• [Directions]: Retype the data that follows exactly. No pictures belong in the copy.

• [Given information]:
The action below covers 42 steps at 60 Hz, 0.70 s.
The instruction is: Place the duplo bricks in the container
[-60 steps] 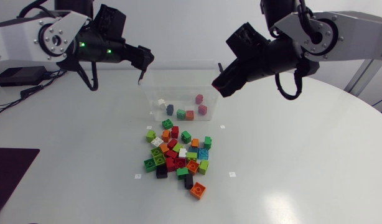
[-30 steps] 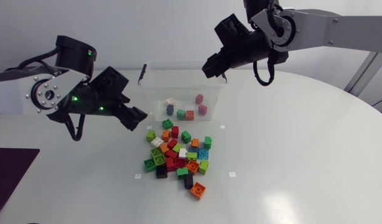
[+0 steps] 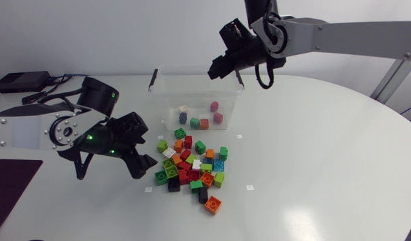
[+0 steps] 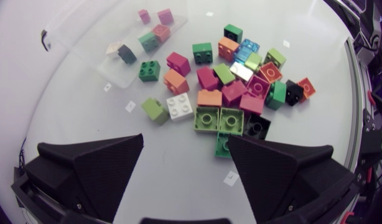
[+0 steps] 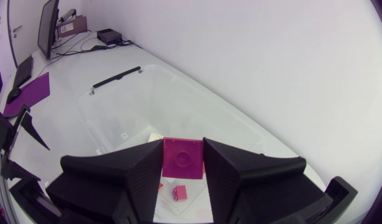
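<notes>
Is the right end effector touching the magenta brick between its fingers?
Touching. The right wrist view shows the magenta brick clamped from both sides by the fingers of the right end effector.

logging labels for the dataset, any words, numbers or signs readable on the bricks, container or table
None readable: the duplo bricks, the container and the magenta brick in the right end effector show no print.
The white tags on the table are too small to tell.

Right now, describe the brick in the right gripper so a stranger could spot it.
Find the clear container at the table's far side. Over it hangs the right gripper, pinching a magenta brick between its fingers. It is the only brick held in the air.
</notes>
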Each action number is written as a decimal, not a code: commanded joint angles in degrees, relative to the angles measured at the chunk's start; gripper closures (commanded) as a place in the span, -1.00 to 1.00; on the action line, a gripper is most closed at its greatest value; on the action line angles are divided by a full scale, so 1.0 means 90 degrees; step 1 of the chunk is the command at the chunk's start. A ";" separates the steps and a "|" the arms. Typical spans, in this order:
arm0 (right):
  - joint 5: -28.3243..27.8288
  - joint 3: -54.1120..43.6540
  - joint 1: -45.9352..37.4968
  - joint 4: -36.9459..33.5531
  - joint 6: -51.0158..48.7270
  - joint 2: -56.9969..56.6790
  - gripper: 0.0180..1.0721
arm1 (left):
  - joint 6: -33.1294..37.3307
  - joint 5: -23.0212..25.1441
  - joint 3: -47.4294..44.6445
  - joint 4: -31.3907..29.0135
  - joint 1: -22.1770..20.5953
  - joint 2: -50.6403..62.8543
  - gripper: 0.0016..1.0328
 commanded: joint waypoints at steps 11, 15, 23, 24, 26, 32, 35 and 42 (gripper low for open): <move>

• [Final answer]:
The action below covers 42 steps at 60 Hz, 0.70 s.
The instruction is: Place the duplo bricks in the container
[-60 steps] 
[-30 steps] 
[+0 steps] 
[+0 steps] 
[+0 steps] 
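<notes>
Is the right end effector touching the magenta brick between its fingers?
Touching. The right wrist view shows the magenta brick clamped from both sides by the fingers of the right end effector.

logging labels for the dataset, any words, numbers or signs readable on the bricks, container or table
None readable: the duplo bricks, the container and the magenta brick in the right end effector show no print.
The white tags on the table are too small to tell.

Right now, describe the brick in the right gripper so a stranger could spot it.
Find the clear container at the table's far side. Over it hangs the right gripper, pinching a magenta brick between its fingers. It is the only brick held in the air.
</notes>
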Each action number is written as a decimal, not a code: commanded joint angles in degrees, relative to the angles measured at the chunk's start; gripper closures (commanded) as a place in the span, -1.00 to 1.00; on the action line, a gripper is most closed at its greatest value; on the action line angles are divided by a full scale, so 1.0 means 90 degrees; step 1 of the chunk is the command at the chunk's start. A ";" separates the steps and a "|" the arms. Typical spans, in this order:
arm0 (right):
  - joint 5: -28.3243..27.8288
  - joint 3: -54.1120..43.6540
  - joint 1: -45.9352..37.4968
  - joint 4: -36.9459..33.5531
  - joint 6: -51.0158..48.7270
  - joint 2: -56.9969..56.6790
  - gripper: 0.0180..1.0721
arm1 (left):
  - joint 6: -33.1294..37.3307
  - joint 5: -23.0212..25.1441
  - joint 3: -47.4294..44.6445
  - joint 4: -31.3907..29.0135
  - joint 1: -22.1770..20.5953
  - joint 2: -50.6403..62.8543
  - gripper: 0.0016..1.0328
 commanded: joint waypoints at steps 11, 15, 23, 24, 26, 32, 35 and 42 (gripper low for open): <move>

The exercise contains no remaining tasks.